Kiracılık hakkı ile oturma hakkı arasında fark bulunmaktadır. Bu nedenle bakış açınızın doğru olduğu kanısındayım:

6570 sayılı Kanun'un 13.maddesi kira hakkının intikali anlamına gelmeyecek biçimde, kiracıyla birlikte ikamet edenlere kiracının ölümünden sonra oturma hakkı tanımış. Fakat bu hüküm kiracıdan başkasına kiracı sıfatı vermeye yetmez: Oturma hakkı olsa da "rahmetliyle birlikte ikamet eden" sıfatındaki kişi hiç bir zaman "kiracı" sıfatını alamaz.
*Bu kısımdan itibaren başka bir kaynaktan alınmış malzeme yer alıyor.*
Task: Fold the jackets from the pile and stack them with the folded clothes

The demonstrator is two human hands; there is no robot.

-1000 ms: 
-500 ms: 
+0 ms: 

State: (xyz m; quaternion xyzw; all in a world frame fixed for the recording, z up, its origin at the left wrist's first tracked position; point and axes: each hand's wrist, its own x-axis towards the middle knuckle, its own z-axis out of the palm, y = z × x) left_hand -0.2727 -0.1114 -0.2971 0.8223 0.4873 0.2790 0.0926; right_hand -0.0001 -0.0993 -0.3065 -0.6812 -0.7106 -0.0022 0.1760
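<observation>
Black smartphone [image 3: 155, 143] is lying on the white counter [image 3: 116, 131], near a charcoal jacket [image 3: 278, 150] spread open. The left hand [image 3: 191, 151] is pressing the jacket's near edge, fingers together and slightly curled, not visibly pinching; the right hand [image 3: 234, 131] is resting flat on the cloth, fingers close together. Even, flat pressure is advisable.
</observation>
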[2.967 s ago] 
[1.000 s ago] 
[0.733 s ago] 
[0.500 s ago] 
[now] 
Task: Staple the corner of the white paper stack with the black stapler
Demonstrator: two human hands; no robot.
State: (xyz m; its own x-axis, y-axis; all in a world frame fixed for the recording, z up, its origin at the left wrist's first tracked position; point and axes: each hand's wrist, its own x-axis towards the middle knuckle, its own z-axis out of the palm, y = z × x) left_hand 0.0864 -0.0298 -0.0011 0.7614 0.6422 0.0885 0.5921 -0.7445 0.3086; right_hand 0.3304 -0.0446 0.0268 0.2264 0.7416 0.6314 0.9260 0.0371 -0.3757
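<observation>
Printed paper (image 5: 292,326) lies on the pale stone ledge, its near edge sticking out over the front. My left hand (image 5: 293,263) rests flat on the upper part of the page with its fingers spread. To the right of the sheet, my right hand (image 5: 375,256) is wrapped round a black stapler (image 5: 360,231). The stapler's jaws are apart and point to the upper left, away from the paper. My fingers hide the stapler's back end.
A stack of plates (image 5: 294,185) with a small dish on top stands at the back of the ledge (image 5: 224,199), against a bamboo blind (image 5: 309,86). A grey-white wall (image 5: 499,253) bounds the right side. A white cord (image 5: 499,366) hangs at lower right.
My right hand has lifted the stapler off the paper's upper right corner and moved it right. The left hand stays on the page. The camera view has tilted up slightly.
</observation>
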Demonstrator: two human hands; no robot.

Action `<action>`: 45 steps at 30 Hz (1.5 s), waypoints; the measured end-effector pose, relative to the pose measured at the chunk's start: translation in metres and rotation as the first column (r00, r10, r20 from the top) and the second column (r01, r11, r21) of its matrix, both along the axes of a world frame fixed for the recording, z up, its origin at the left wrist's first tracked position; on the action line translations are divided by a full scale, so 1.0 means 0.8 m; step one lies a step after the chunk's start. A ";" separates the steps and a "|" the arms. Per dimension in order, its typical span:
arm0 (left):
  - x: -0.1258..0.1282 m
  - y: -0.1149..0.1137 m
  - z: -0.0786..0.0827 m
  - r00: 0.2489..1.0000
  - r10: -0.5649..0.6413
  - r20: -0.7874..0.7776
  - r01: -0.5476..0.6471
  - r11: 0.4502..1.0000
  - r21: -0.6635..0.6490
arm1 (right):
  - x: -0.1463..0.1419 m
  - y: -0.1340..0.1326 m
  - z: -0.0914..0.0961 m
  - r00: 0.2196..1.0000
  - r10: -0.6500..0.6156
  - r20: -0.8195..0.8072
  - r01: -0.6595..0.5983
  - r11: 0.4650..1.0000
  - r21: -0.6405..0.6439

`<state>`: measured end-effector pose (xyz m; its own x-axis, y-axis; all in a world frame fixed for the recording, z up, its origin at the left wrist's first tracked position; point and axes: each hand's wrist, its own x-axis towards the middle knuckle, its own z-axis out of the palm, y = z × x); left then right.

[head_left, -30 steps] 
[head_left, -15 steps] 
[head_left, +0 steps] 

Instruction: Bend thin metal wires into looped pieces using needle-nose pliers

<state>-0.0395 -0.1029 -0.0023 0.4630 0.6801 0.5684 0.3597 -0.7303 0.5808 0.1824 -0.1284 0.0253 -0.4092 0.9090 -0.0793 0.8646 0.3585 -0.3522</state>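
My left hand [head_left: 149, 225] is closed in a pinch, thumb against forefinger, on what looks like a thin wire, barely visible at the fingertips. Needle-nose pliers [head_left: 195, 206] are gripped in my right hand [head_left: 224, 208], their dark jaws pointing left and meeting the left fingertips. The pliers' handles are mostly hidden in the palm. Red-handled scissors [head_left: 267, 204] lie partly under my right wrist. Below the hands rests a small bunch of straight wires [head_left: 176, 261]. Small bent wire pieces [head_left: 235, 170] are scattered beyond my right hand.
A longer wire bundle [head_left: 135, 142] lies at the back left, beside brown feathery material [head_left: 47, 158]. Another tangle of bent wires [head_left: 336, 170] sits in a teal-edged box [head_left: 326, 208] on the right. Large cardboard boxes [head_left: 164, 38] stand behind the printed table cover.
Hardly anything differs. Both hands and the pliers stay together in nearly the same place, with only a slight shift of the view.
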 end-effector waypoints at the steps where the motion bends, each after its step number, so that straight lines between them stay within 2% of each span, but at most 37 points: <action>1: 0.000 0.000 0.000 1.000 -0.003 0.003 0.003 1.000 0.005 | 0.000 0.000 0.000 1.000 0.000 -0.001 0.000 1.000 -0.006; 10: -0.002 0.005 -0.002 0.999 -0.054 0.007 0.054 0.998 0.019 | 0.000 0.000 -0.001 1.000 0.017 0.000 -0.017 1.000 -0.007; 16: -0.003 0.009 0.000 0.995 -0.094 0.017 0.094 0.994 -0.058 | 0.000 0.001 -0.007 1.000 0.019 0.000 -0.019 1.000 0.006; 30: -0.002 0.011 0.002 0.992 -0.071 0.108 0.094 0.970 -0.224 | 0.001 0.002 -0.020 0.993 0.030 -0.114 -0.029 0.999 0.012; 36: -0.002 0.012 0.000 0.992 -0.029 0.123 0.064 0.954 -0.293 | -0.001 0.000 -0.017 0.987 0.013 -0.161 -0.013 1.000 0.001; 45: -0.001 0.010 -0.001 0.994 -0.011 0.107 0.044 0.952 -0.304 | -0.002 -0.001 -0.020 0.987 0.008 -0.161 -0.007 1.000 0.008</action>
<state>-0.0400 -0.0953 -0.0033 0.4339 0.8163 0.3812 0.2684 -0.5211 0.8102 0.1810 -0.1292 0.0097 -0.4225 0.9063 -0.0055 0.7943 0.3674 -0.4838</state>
Kanun bu kişileri kiracı olarak kabul etmemekte sadece aleyhlerine tahliye davası açılamayacağını ifade etmektedir.

6570 sayılı Kanun
Madde 13 - Kira mukavelelerinin ve Borçlar Kanununun bu kanuna mugayir olmayan vecibelerine kiracılar veya ortaklariyle sanat, meslek ve ihtısasları dolayısiyle aynı meslek veya sanatı idame ettirecek olan mirasçıları ve meskenlerde ölen kiracı ile birlikte ikamet edenler tarafından tamamen riayet edildiği müddetçe bu kanunun yürürlükten kaldırılmasından üç ay sonraya kadar aleyhlerine tahliye davası açılamaz.

Alıntı:
Yazan Av.Hakan Eren
Eğer Hatice de bu evi Ahmet kadar ve onunla birlikte - berberce kullanıyor ise (bu olguların ispatlanması şartı ile) sözleşmede imzası bulunan Ahmet kadar, eşi Hatice'nin de kiracılık sıfatının bulunduğu kabul edilmelidir.
Yukarıda sunulan 13.madde hükmü bu iddiayı kökten çürütür: Oturmakla kiracı olunmaz.

Kira ilişkisi bir sözleşme ile kurulur. Sözleşmenin tarafı olmayanları kiracı kabul etmek insanlara zorla senet imzalatmaya benziyor.